### Brief
Wherever "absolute" appears in a line of the listing, that line should be returned.

### Available data
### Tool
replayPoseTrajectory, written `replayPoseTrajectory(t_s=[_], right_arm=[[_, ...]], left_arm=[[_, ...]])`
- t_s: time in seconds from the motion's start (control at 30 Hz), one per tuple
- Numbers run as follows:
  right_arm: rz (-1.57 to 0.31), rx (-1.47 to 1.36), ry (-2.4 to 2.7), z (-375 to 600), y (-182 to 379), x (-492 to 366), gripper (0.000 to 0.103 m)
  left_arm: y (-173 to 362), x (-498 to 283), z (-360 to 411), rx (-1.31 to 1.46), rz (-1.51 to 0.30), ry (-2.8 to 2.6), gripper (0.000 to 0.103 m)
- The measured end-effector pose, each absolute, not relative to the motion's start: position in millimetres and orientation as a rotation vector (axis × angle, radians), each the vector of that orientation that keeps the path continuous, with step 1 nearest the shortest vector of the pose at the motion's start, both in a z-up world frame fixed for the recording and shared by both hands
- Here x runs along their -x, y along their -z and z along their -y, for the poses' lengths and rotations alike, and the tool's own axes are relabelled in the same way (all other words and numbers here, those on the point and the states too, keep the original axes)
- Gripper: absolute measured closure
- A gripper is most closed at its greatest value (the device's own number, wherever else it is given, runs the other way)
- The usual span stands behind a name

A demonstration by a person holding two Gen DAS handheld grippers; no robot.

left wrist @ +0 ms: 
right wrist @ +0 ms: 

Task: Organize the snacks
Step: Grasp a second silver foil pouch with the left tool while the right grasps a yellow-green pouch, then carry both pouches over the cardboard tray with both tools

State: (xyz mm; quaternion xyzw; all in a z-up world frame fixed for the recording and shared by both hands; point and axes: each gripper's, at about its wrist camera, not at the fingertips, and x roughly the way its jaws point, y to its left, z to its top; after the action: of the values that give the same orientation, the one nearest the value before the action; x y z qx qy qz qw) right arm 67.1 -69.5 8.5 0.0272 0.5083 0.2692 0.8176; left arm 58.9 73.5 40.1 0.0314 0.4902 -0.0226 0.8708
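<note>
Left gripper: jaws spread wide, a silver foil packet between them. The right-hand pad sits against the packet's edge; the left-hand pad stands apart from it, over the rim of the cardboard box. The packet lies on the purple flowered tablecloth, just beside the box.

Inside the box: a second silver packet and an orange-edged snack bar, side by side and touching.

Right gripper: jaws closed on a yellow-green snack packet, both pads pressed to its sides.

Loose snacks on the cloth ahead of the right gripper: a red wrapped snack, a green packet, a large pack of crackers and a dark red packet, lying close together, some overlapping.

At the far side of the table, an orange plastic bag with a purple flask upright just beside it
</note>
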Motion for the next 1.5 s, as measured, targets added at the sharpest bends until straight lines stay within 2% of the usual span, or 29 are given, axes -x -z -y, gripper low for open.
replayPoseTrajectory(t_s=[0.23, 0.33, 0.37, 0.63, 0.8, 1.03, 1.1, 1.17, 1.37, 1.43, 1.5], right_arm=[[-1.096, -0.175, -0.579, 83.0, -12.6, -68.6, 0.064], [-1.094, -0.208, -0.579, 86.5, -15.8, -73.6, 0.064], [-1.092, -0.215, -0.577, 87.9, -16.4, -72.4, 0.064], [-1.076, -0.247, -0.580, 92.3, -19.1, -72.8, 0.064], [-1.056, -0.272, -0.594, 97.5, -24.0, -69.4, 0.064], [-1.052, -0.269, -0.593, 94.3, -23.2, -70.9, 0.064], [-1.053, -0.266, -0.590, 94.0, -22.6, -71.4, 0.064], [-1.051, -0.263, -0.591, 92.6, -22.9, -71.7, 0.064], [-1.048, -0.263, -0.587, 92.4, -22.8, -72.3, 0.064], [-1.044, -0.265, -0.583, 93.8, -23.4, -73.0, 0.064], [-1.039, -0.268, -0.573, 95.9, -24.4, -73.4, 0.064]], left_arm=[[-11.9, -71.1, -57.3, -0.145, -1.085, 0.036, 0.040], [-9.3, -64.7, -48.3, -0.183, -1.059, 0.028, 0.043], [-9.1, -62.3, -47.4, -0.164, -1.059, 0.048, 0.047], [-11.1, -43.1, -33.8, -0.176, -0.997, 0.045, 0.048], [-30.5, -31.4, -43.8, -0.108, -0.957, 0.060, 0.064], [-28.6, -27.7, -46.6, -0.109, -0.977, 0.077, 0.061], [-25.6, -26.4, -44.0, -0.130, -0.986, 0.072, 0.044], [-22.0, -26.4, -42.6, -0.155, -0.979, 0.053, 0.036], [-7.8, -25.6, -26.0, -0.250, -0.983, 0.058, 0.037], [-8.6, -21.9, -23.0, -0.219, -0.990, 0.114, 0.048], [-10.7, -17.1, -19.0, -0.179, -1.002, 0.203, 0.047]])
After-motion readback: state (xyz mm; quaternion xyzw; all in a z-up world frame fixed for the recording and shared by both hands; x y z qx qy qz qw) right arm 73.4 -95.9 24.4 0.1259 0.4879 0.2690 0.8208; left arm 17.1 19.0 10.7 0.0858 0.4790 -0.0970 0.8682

### Your solution
- The measured end-effector pose, each absolute, not relative to the motion's start: position in millimetres and orientation as a rotation vector (axis × angle, radians), each the vector of that orientation that keeps the path continuous, with step 1 nearest the shortest vector of the pose at the motion's start, both in a z-up world frame fixed for the recording and shared by both hands
- Gripper: absolute measured closure

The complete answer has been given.